Evolutionarily conserved palmitoylation-dependent regulation of ionotropic glutamate receptors in vertebrates

Abstract

In the vertebrate central nervous system, glutamate is the major excitatory neurotransmitter. Ionotoropic glutamate receptors (iGluRs) are responsible for the glutamate-mediated postsynaptic excitation of neurons. Regulation of glutamatergic synapses in vertebrate central nervous system is critical for higher brain functions such as neural communication, memory formation, learning, emotion and behavior. Previous studies showed that post-translational protein palmitoylation, the only reversible covalent attachment of lipid to protein, regulates synaptic expression, intracellular localization and membrane trafficking of iGluRs in mammalian neurons. Here, I further focus on conservation of palmitoylation sites found in iGluR vertebrate orthologs. Analysis of databases shows that every palmitoylation sites of iGluRs have been completely conserved during evolution in the vertebrate lineage, in spite of the divergence of iGluRs amino acid sequences.
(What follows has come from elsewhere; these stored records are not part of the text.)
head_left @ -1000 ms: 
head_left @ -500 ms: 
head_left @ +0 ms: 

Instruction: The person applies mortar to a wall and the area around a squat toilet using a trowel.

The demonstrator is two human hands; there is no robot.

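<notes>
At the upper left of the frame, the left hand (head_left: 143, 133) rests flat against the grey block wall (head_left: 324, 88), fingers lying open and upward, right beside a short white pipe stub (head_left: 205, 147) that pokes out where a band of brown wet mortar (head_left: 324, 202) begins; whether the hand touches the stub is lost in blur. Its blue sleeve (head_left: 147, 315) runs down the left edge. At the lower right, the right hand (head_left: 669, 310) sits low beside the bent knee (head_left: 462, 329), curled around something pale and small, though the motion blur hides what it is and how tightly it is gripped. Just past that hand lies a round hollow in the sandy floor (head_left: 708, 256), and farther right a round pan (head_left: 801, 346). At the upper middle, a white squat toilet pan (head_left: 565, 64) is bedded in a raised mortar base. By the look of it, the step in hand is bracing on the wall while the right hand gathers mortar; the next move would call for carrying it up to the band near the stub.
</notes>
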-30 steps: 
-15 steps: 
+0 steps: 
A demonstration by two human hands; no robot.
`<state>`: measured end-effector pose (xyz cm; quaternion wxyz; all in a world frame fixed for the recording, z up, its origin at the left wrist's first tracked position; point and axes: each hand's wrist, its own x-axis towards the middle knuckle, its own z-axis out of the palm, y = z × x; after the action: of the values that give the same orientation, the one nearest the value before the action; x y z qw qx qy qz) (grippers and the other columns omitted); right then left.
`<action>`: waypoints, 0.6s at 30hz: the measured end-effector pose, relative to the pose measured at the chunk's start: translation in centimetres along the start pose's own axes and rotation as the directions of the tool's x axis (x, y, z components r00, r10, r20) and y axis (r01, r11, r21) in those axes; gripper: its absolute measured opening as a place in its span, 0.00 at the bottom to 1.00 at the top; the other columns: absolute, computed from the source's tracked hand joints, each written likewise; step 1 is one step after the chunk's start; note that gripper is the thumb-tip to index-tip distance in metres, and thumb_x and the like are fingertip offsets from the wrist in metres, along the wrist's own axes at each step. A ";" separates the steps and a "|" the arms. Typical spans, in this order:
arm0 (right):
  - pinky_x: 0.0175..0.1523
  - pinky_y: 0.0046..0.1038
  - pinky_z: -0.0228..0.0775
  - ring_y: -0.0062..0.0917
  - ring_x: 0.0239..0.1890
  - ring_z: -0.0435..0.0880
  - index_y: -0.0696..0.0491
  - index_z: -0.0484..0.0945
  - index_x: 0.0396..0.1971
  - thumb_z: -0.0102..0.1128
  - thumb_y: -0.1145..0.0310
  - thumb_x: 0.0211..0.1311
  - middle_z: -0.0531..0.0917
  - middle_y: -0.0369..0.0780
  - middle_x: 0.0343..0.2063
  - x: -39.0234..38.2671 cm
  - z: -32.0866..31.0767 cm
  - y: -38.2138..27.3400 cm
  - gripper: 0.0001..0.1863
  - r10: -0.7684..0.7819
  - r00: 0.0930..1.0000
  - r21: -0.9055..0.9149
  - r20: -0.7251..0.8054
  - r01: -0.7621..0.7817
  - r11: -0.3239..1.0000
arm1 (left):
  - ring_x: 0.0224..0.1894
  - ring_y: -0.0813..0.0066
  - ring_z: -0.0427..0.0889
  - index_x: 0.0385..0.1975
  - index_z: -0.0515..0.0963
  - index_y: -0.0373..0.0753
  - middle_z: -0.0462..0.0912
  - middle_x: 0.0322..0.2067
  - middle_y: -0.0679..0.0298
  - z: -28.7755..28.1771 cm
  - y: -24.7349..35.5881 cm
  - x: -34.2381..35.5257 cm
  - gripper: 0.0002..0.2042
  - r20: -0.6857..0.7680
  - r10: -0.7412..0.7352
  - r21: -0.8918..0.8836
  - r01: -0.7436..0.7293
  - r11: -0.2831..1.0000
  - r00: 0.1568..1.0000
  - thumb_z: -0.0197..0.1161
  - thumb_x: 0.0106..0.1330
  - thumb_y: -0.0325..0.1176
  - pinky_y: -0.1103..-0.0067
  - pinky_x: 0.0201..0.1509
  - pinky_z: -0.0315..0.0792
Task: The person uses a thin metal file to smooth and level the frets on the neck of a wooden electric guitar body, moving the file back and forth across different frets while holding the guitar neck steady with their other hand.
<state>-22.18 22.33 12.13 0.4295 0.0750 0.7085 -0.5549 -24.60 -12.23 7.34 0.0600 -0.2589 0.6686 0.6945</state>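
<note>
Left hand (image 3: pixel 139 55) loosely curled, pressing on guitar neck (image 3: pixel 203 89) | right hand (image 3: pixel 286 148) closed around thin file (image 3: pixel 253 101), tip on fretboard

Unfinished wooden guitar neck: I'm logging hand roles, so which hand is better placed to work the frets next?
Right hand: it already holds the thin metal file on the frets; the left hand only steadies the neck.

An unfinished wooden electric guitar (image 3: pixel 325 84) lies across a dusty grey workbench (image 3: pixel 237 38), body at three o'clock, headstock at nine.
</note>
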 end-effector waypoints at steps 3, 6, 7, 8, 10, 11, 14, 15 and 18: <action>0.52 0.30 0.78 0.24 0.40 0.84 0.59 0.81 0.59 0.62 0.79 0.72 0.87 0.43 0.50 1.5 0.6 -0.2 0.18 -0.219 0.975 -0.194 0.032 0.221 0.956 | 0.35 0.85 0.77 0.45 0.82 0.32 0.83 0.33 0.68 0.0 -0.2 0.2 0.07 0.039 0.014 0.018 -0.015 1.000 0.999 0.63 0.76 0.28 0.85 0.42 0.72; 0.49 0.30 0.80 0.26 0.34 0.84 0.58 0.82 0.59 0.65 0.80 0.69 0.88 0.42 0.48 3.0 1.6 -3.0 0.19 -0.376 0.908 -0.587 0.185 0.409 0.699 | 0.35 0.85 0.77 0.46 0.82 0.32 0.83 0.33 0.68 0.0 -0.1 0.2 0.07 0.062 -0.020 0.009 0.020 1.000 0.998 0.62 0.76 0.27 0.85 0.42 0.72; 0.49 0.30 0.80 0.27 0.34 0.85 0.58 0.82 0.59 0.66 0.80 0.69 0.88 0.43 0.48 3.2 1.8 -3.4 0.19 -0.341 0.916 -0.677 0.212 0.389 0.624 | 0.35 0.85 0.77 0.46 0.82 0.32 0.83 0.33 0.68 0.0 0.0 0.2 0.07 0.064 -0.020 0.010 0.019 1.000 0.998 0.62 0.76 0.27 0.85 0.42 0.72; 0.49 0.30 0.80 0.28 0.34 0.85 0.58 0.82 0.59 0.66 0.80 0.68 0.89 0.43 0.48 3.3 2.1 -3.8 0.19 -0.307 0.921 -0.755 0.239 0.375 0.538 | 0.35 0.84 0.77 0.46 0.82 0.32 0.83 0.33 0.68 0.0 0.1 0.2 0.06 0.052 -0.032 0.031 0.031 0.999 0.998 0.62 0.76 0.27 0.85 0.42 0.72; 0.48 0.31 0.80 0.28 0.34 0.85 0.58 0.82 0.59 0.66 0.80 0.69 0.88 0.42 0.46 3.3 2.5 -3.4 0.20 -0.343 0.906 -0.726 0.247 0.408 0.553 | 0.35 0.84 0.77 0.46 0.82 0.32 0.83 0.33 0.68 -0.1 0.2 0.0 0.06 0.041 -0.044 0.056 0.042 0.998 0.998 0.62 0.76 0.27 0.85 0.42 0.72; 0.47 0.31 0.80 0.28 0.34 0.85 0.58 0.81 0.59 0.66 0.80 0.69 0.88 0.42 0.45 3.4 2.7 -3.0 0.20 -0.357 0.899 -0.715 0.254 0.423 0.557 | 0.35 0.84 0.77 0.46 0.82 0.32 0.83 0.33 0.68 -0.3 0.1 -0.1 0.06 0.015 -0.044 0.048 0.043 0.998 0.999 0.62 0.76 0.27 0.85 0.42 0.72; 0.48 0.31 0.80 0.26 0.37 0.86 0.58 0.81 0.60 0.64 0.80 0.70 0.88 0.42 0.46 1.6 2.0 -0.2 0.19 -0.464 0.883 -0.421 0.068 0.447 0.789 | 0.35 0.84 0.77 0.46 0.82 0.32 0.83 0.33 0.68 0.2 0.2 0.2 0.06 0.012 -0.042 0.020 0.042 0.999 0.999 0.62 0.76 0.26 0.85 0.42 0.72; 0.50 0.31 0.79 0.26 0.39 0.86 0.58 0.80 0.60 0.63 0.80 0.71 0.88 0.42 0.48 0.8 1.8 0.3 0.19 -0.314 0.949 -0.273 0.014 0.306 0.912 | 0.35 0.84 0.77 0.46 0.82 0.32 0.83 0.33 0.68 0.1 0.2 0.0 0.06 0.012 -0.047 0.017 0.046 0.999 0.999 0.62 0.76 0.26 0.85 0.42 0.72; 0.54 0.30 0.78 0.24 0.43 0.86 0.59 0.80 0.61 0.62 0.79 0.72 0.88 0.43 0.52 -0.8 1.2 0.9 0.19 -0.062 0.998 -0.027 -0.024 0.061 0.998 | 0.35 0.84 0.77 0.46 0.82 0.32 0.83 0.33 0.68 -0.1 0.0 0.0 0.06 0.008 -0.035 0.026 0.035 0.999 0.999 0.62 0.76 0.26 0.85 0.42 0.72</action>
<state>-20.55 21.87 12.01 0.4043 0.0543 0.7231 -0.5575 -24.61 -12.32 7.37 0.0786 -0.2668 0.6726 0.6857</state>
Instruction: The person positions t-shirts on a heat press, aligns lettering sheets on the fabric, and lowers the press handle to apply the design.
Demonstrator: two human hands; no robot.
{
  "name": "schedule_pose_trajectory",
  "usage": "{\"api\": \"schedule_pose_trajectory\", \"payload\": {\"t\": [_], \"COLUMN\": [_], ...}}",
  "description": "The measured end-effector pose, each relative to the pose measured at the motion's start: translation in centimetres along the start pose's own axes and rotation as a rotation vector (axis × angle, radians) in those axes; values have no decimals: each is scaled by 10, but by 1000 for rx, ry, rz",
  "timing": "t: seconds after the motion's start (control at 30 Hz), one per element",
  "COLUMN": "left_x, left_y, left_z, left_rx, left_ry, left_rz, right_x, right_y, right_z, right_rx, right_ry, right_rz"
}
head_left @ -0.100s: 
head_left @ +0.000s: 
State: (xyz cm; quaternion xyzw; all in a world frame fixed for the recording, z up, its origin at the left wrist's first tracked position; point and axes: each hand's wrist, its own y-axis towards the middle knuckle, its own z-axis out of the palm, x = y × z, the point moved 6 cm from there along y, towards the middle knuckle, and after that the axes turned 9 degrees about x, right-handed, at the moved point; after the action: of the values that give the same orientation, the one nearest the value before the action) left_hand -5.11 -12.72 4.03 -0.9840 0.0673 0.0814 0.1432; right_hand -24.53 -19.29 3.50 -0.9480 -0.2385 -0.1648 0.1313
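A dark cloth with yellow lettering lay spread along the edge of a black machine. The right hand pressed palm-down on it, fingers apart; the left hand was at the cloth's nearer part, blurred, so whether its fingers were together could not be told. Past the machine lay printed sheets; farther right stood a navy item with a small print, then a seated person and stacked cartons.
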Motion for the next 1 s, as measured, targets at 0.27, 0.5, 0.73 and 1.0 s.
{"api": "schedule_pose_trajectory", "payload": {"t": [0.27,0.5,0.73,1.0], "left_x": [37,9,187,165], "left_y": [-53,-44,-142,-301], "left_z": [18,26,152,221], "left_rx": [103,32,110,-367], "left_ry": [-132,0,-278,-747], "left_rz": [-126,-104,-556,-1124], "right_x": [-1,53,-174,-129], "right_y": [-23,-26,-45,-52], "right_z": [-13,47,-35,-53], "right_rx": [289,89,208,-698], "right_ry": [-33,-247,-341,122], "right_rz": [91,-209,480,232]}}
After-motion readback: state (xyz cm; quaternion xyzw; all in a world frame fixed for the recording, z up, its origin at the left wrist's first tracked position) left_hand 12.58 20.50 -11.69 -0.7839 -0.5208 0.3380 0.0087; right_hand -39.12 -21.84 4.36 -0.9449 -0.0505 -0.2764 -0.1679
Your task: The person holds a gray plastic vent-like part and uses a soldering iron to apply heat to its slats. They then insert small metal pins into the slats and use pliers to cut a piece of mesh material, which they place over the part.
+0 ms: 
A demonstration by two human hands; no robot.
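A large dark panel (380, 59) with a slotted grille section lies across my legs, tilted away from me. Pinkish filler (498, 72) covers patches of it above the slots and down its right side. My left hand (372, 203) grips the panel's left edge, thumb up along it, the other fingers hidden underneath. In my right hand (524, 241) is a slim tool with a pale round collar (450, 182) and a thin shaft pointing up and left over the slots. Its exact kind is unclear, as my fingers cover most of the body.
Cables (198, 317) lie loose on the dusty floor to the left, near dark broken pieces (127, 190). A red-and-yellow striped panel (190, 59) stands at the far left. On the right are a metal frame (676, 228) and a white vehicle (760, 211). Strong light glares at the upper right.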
Namely, palmitoylated cysteine residues of AMPA receptors, NMDA receptors and KA receptors, are evolutionarily conserved against mutation pressure throughout vertebrate species without exception. This finding suggests that the dynamic regulation of glutamatergic synapses made possible by this reversible palmitoylation of iGluRs is critical for the vertebrate-specific refined functions of complex nervous systems.